**Prompt**
From the entries provided below, copy each line that contains the word "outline".

[Records from a data collection]
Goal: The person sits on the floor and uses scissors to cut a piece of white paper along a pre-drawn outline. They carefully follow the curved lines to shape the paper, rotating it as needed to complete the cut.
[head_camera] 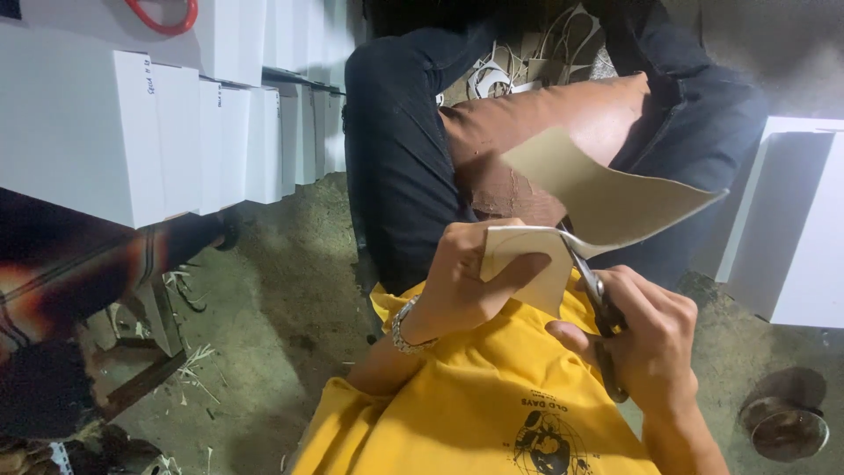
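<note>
Risk: left hand (462,281) pinches the tan sheet (607,198) held above the lap, thumb just beside the blades of the scissors (591,281) gripped in the right hand (646,339); a slip could nick the thumb or wander off-line.

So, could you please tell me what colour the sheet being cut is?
Pale beige sheet; the head view shows it.

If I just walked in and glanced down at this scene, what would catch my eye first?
Probably the beige sheet at centre, held by the left hand while the right hand works scissors into its edge. Below them is a bright yellow shirt. A row of white boxes stands at upper left, beside dark trousers.
</note>
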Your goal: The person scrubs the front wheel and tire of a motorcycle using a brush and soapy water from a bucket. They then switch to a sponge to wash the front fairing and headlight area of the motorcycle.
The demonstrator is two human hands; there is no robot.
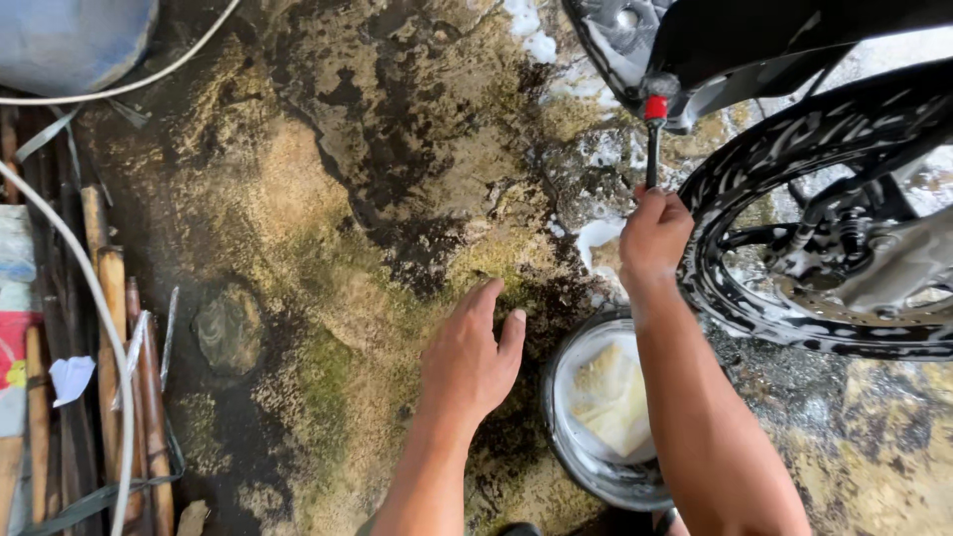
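Observation:
My right hand (652, 233) is closed around the black handle of a thin brush tool (653, 139) with a red collar, its tip up against the black bodywork of a motorcycle (735, 40). The soapy front wheel (794, 149) stands just right of that hand. My left hand (472, 352) hovers flat and open over the wet, mossy concrete floor (328, 199), holding nothing. A round metal bucket (556, 397) with soapy water and a yellowish sponge (611, 397) sits between my forearms.
Bamboo sticks and wooden poles (109, 328) lie along the left edge with a white hose (99, 318) over them. A blue barrel (69, 35) stands at top left. Foam patches (531, 30) dot the ground near the motorcycle.

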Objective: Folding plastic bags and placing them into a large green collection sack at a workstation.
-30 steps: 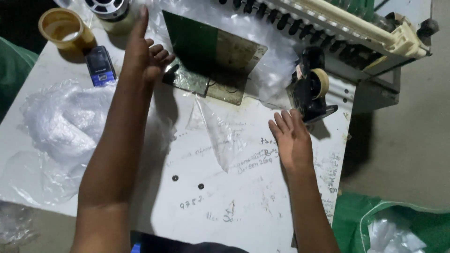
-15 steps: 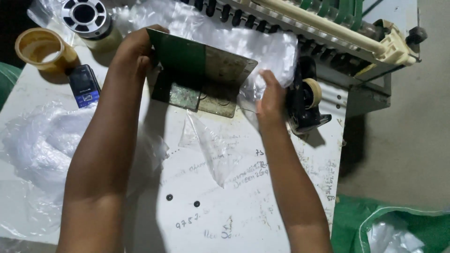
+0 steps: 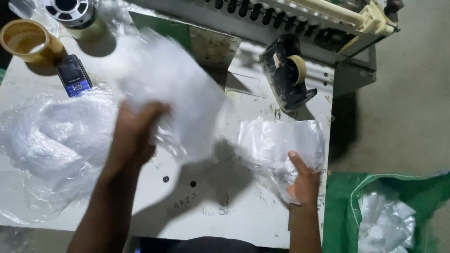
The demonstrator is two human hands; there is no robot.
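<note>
L hand (image 3: 133,136) grips a blurred clear plastic bag (image 3: 164,89), fingers (image 3: 152,110) curled on its lower edge; bag spreads up toward 12-1 o'clock over the white scuffed tabletop (image 3: 220,206). R hand (image 3: 303,180) pins a second clear plastic bag (image 3: 276,143), fingers hidden under it, thumb on top; bag fans toward 11 o'clock. Black tape dispenser (image 3: 286,72) at 12.

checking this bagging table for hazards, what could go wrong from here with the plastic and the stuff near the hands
1. The left hand swings a blurred plastic bag close to the phone and tape roll; it might knock them.
2. The right hand holds a second bag at the table edge; it could slip into the green sack.
</note>
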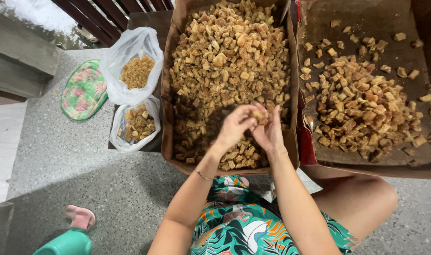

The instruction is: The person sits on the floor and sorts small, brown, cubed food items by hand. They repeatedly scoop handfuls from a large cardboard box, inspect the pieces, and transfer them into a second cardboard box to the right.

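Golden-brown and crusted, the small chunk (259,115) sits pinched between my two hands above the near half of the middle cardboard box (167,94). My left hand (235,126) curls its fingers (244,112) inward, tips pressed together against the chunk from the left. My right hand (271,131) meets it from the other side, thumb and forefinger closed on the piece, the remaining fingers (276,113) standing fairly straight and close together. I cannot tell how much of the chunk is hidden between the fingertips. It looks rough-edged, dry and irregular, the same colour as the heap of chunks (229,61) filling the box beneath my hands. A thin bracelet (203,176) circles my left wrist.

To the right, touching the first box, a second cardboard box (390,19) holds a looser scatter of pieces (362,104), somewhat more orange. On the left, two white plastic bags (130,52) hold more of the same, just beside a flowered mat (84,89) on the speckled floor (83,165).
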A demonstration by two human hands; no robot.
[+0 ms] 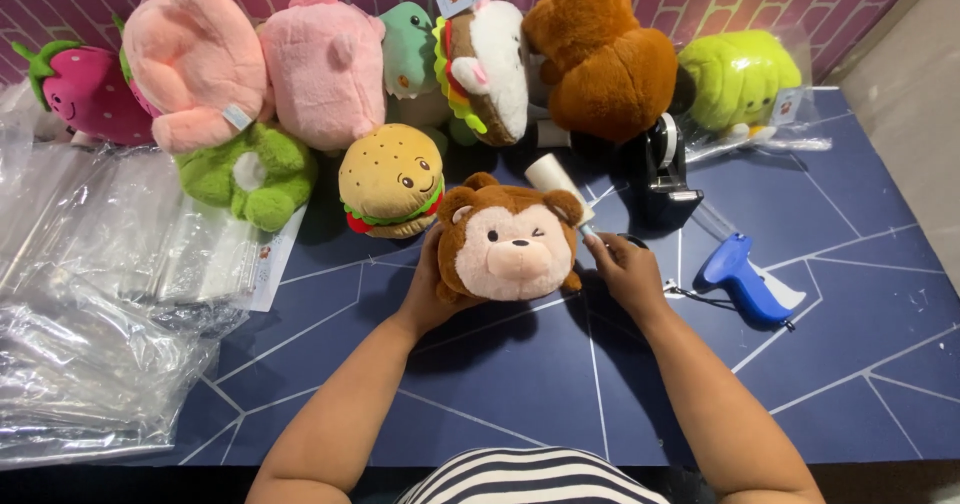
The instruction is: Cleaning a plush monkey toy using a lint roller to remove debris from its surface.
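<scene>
A person in a striped top sits at a dark blue surface (560, 404) marked with thin pale lines, seen from above.

At the far left of the frame lies a heap of clear plastic bags (90, 294). Above it, along a pink brick-patterned wall, runs a row of plush toys: a red strawberry (85, 92), a large pale pink plush (190, 54), a second pink plush (322, 64), and below them a green plush (250, 174). Just right of the green one sits a burger-shaped plush (392, 179) with a smiling face.

In the centre of the frame, the left hand (428, 289) is curled around the left side of a brown monkey plush (510, 242), holding it against the surface. The monkey's pale face is turned up toward the camera, one eye winking.

The right hand (625, 269) is at the monkey's right side, fingers bent and close together near a small dark object; I cannot tell whether it grips anything.

Behind the monkey, in the upper middle, stand a teal plush (408, 49), a white and brown plush (495, 64) with a paper tag, and a big brown plush (605, 59). A white roll (555, 179) lies just above the monkey. To the right is a black tape dispenser (665, 174), and above it a lime green plush (738, 79) in a clear bag. At centre right a blue tagging gun (740, 279) lies on the surface, near the right hand.
</scene>
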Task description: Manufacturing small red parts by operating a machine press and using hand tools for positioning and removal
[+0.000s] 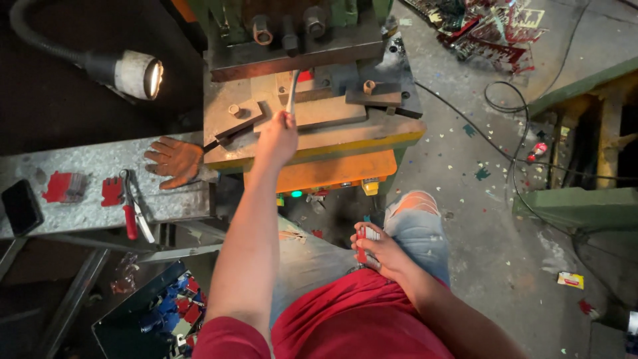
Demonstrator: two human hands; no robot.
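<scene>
At the far left we see a dark phone (20,206) on the grey worktop (80,166), then flat red pieces (65,187), red-handled pliers (135,214) and a worn brown glove (174,161) lying palm down near the press. Above them a gooseneck lamp (136,74) shines toward the machine. Below the worktop sits a dark bin (143,319) of red and blue pieces.

Our left hand (277,138) reaches well forward to the press bed (319,126), its grip closed on the lower end of a thin pale strip (291,93). The strip's long axis runs straight away from the hand, into the tooling under the ram. This hand alone is near the die.

Further right, our right hand (377,251) rests on the thigh, fingers clamped on a small stack of red-and-white pieces (365,239); how many, we cannot quite tell. It lies well apart from the press, near the body. Scrap litters the floor (478,219) beyond
</scene>
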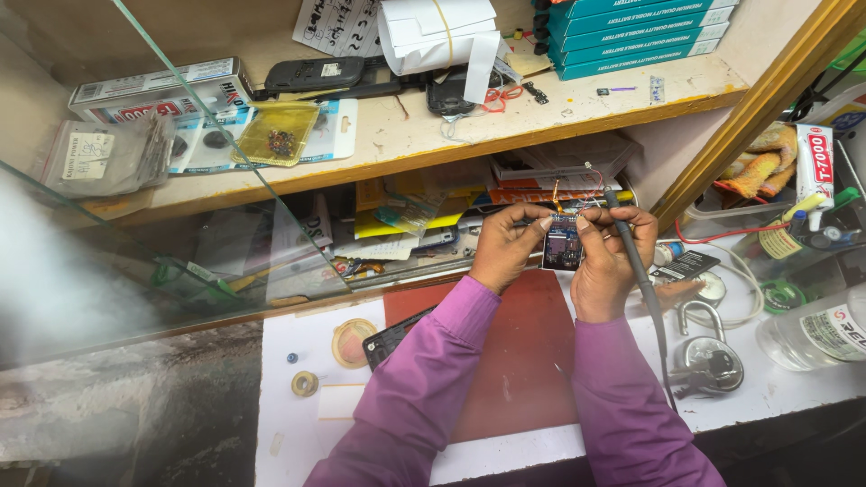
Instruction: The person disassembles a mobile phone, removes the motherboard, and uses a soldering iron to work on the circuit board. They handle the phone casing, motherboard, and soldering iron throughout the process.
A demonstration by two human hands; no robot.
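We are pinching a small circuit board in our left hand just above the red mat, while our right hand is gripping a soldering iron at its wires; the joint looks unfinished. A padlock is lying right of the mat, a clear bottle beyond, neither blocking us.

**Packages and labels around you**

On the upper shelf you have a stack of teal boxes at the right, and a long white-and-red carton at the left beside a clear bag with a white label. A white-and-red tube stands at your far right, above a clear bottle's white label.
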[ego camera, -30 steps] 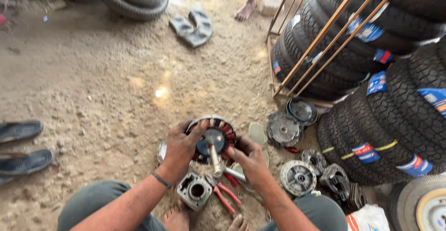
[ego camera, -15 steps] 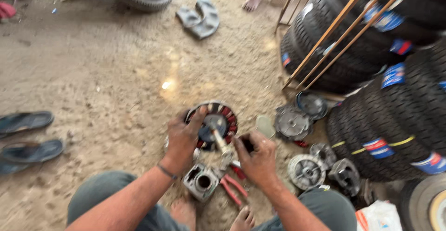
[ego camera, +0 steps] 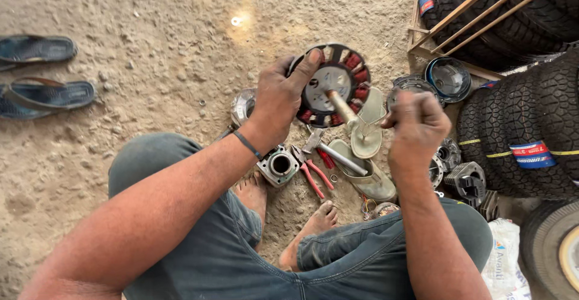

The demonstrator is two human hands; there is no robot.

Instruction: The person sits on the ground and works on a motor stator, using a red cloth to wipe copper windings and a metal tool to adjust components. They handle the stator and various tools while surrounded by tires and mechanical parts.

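Observation:
My left hand (ego camera: 280, 98) grips the rim of a round motor wheel (ego camera: 338, 74) with red windings, holding it tilted on the dirt floor. A metal shaft (ego camera: 341, 108) sticks out of its centre. Apart from the wheel, my right hand (ego camera: 417, 125) is raised to its right, closed in a fist with nothing showing in it. A hammer (ego camera: 329, 150) and red-handled pliers (ego camera: 313, 176) lie below the wheel, beside a grey cylinder block (ego camera: 277, 166) near my bare feet.
Two beige sandals (ego camera: 369, 128) lie under the shaft. Blue flip-flops (ego camera: 45, 95) rest at the left. Stacked tyres (ego camera: 531, 125) and a wooden rack (ego camera: 467, 25) fill the right side, with several round metal parts (ego camera: 449, 77) and a white bag (ego camera: 503, 264) below them.
My right hand has come off the wheel's centre and lifted to the right as a fist. My left hand keeps its grip on the wheel's rim.

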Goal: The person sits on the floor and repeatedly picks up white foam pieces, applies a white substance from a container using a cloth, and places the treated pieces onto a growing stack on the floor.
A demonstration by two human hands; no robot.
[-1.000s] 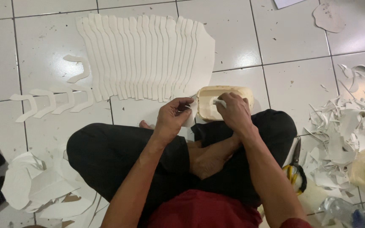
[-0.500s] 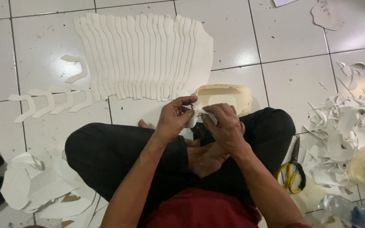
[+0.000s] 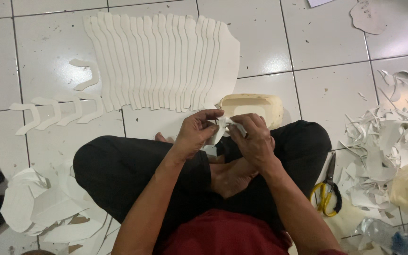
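Note:
I sit cross-legged on a white tiled floor. My left hand (image 3: pixel 195 133) and my right hand (image 3: pixel 252 137) meet above my knees, both pinching a small white cut-out piece (image 3: pixel 224 123) between the fingertips. Just beyond the hands stands a cream rectangular tub (image 3: pixel 266 105), open at the top. Further out lies a fanned row of several long white cut-out strips (image 3: pixel 161 61), overlapping side by side.
Small curved white pieces (image 3: pixel 55 111) lie in a row at the left. A heap of white offcuts (image 3: pixel 388 151) is at the right, with yellow-handled scissors (image 3: pixel 327 191) beside my right knee. More white sheets (image 3: pixel 43 208) pile by my left leg.
My right hand has come back from the cream tub to meet my left hand, and both now hold the small white piece together.

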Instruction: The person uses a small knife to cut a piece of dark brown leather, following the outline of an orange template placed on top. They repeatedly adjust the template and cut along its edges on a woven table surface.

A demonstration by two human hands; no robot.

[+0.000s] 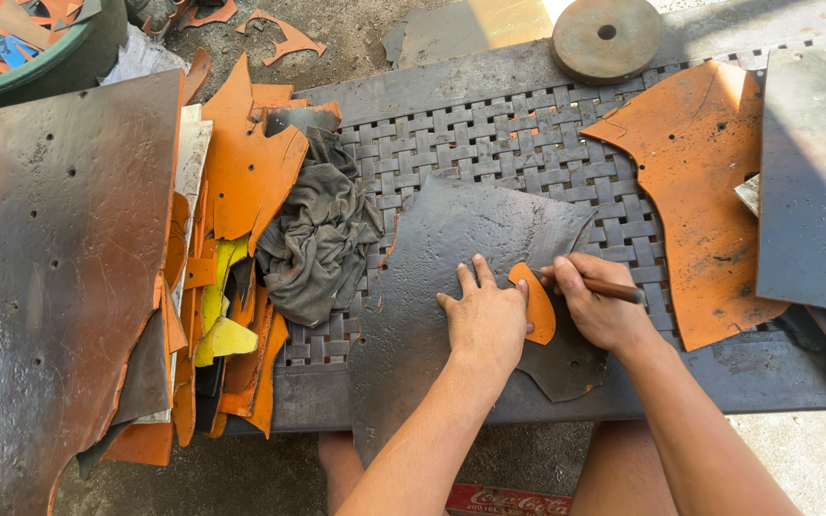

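Observation:
A dark grey leather sheet (451, 258) lies on the woven metal bench top (489, 143). A small orange curved template (539, 304) rests on the sheet. My left hand (483, 315) lies flat beside it, fingers spread, pressing the template and sheet down. At the template's right edge my right hand (599, 304) grips a thin brown-handled tool (614, 288), its tip touching the sheet next to the template.
A crumpled grey rag (320, 234) lies left of the sheet. Stacked orange and yellow offcuts (231, 287) and a big brown hide (50, 277) fill the left. A large orange piece (705, 191), a grey sheet (815, 182) and a round metal disc (607, 36) sit at the right and back.

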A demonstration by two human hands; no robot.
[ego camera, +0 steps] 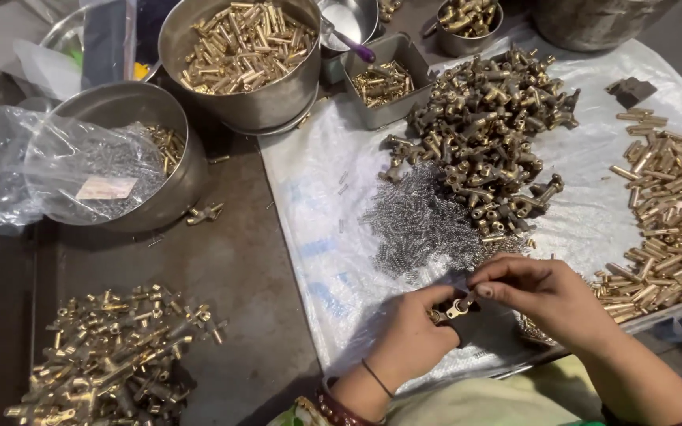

**Answer area**
Goal: The person sits on the floor and uses scissors to cut a piece of white paper along a pre-drawn outline. They carefully follow the curved lines to shape the paper, rotating it as needed to complete the cut.
Instruction: The person uses a small knife to cut a piece of dark brown leather, following the outline of an orange template placed on top. They repeatedly adjust the template and cut along its edges on a woven table surface.

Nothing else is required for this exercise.